■ Problem statement
Somewhere below, one line contains "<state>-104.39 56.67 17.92" and a later line contains "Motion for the". Output those two lines and everything between them exactly, and nothing else.

::::::::::

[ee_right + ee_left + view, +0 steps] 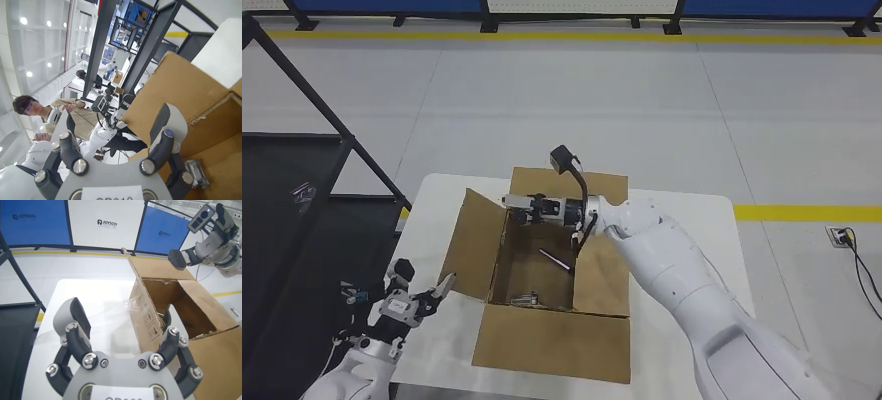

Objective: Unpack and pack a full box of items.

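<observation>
Both arms are at the box (552,345), and neither has anything. The right pincer (116,109) is spread wide and empty, hanging over the far corner of the opening with a cardboard wall just beside one finger. The left pincer (122,304) is spread wide too, low over the bench (682,215). The box's raised side flap (145,309) stands just ahead of it and lines up between its fingers. I can't tell whether either finger touches the card.

Below the right pincer, on the box floor, lie a thin dark stick (557,260) and a small clear-and-metal piece (196,176).

What worries me:
- If the right pincer drops straight down, the finger nearest the wall could catch the rim, crush the corner or shove the whole box along the bench.
- The stick lies flat on the cardboard. Fingers closing on it may scrape the floor and flick it aside.
- If the left pincer pushes forward, it may fold the flap inward over the opening or drag the box off its spot.
- Both arms going into that one opening could knock each other.
</observation>
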Tool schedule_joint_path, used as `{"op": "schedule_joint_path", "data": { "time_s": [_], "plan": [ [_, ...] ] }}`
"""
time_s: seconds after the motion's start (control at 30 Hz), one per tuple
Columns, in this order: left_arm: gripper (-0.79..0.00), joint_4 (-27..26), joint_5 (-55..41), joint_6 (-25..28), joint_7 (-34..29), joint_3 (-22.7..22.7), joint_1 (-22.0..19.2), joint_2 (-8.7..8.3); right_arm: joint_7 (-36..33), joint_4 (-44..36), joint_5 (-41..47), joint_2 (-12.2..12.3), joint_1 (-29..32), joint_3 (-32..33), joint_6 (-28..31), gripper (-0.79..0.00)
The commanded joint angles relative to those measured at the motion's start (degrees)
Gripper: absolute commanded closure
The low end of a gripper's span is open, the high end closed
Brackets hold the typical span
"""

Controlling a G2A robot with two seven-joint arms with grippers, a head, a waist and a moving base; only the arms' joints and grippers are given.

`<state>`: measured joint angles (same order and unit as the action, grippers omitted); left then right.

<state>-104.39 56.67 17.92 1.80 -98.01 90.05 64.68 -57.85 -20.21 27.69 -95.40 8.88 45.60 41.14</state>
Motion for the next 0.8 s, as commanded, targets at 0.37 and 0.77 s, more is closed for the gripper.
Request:
{"op": "schedule_joint_path", "data": {
  "time_s": [0.37,0.77],
  "plan": [
    [-0.785,12.83,4.61,0.03,-1.91,0.71,-4.19,-0.17,1.96,-5.57,-0.56,6.54,5.22,8.13,4.98,-0.785],
    [-0.785,11.46,4.02,2.04,1.13,-1.42,-3.15,-0.37,0.64,-16.43,-2.3,10.63,11.32,13.76,-0.27,-0.785]
  ]
}}
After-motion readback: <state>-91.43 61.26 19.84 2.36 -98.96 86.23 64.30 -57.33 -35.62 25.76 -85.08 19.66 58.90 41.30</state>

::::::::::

■ Completed exercise
<state>-104.39 56.67 17.92 1.80 -98.01 90.05 64.68 -57.85 -20.21 27.69 -95.40 8.88 45.60 41.14</state>
Motion for the next 0.8 s, as commanded, targets at 0.37 and 0.77 s, more is closed for the gripper.

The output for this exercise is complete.